A partir de Kédougou, a capital regional, chegar à sua aldeia requer mais de duas horas de viagem — primeiro pela estrada recém-pavimentada até Salémata, concluída em 2023, e depois por caminhos de terra acidentados, intransitáveis durante a estação das chuvas, de junho a setembro. «A informação demorava muito tempo a chegar até nós», insiste ele, referindo que a sua aldeia não tem eletricidade, com exceção de algumas cabanas alimentadas por painéis solares. A esquadra de polícia mais próxima fica a mais de uma hora e meia de distância, e os serviços administrativos estão ainda mais longe. «Houve casos em que os tribunais libertaram os praticantes de mutilação genital feminina, determinando que estes não sabiam, de facto, que a prática era ilegal», relata Hervé Bangar.
Hoje, muitas ex-praticantes da mutilação genital feminina (MGF) formadas pela Tostan são responsáveis por garantir que as suas aldeias cumpram o compromisso de abandonar a MGF. Bineta Kanté Diallo é uma dessas guardiãs da mudança. Sob o olhar atento dos seus netos, ela aponta para uma jovem mangueira no seu quintal. «Substituiu uma árvore velha que outrora abrigava as cerimónias», explica. «Cortámo-la e queimámo-la como símbolo do fim da prática.» Ela sabe, com certeza, que, ao fazê-lo, «sem dúvida salvou vidas».
Embora sejam necessários anos para avaliar plenamente as melhorias na saúde — muitas complicações decorrentes da mutilação genital feminina surgem durante o parto —, o enfermeiro Youssouf Sène já observa uma diminuição nos casos de hemorragia associados a essas excisões. «O abandono da prática é uma realidade nesta região», confirma ele.

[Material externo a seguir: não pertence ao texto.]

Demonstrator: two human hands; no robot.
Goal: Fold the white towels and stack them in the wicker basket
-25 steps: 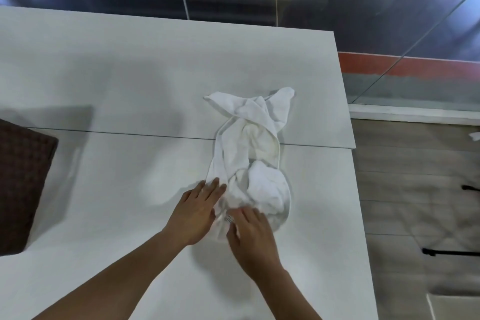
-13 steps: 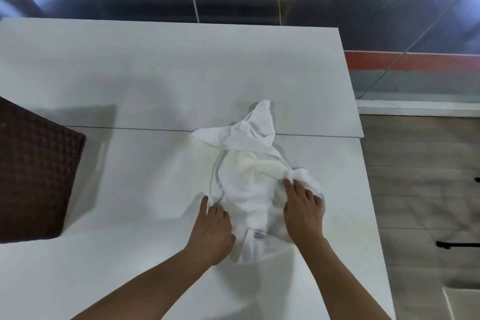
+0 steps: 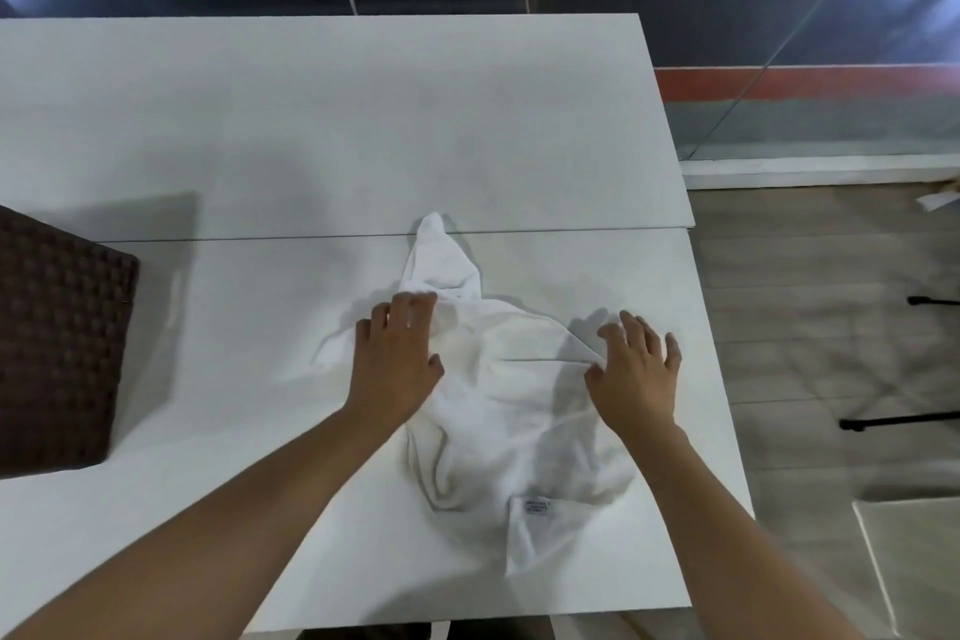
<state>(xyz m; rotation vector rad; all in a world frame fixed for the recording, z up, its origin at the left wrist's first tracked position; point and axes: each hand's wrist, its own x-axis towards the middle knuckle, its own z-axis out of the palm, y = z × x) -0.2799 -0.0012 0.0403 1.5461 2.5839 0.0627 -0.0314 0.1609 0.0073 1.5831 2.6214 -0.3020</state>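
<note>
Table [image 3: 260, 130]: white, matte, two slabs meeting at a seam. Basket [image 3: 57, 343]: dark woven wicker at the left edge, well apart from the towel [image 3: 498, 411] — soft white cloth, crumpled, right of centre, one corner peaked at the seam. Left hand [image 3: 397, 359] and right hand [image 3: 636, 369]: fingers straight, pressing the cloth, gripping nothing. Recommended: sweep outward evenly until the edges lie square — label [image 3: 537, 506] turned inward.
</note>
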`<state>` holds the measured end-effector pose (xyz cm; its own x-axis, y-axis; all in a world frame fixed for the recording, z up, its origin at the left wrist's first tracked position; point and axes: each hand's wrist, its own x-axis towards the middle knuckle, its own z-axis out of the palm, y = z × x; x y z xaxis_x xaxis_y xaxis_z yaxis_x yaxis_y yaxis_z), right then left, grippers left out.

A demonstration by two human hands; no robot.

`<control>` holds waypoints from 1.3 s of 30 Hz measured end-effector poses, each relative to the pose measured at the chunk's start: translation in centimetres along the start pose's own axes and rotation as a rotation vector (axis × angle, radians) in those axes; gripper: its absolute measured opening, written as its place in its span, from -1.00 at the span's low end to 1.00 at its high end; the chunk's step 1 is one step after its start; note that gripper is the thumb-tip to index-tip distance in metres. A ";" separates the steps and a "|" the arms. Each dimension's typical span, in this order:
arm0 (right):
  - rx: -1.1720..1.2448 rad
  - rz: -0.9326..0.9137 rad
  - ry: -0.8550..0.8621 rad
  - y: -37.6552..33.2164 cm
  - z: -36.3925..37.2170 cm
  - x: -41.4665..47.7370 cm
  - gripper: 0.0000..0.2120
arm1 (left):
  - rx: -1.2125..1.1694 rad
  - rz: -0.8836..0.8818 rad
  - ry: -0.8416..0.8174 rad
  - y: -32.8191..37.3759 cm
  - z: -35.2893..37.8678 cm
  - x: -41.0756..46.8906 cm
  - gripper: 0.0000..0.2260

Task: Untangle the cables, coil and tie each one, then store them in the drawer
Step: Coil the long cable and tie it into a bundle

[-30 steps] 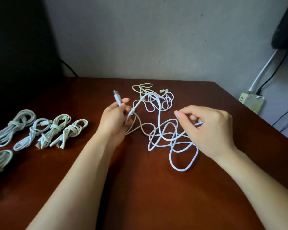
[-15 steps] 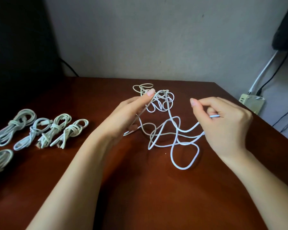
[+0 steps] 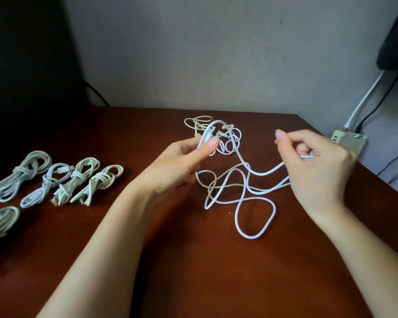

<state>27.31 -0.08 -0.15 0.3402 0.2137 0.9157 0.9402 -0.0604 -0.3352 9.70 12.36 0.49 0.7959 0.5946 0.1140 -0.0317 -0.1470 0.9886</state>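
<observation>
A tangle of white cables (image 3: pixel 237 189) lies in loose loops on the brown table (image 3: pixel 193 271), right of centre. My left hand (image 3: pixel 182 161) pinches one cable near its plug end, raised just above the far part of the tangle. My right hand (image 3: pixel 313 166) grips strands of the same tangle and holds them lifted to the right, so a strand hangs between both hands. A smaller cream cable bunch (image 3: pixel 200 125) lies behind the left hand.
Several coiled and tied white cables (image 3: pixel 62 180) lie in a row at the table's left, with another coil (image 3: pixel 0 221) at the left edge. A power strip (image 3: pixel 349 141) with plugged wires sits past the table's right edge. No drawer is in view.
My right hand has lifted and pulled its strands further right. My left hand has shifted its hold on the plug end and risen toward the far tangle, stretching the cable between the hands.
</observation>
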 end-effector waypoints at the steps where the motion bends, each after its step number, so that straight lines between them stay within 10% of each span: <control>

Aldeia a aldeia, o movimento continua. «Não basta educar um único praticante, ou uma única aldeia, ou mesmo dez aldeias», insiste Hervé Bangar. «Temos de ir mais longe, mesmo para além da fronteira guineense, onde a MGF continua profundamente enraizada.» Na Guiné, quase 95% das mulheres com idades compreendidas entre os 15 e os 49 anos foram submetidas à MGF, de acordo com um relatório da UNICEF de março de 2024, tornando-a o segundo país mais afetado do mundo, a seguir à Somália.
A Tostan é uma ONG internacional que implementa um programa de educação holística com a duração de três anos, ministrado nas línguas nacionais, em cinco países da África Ocidental.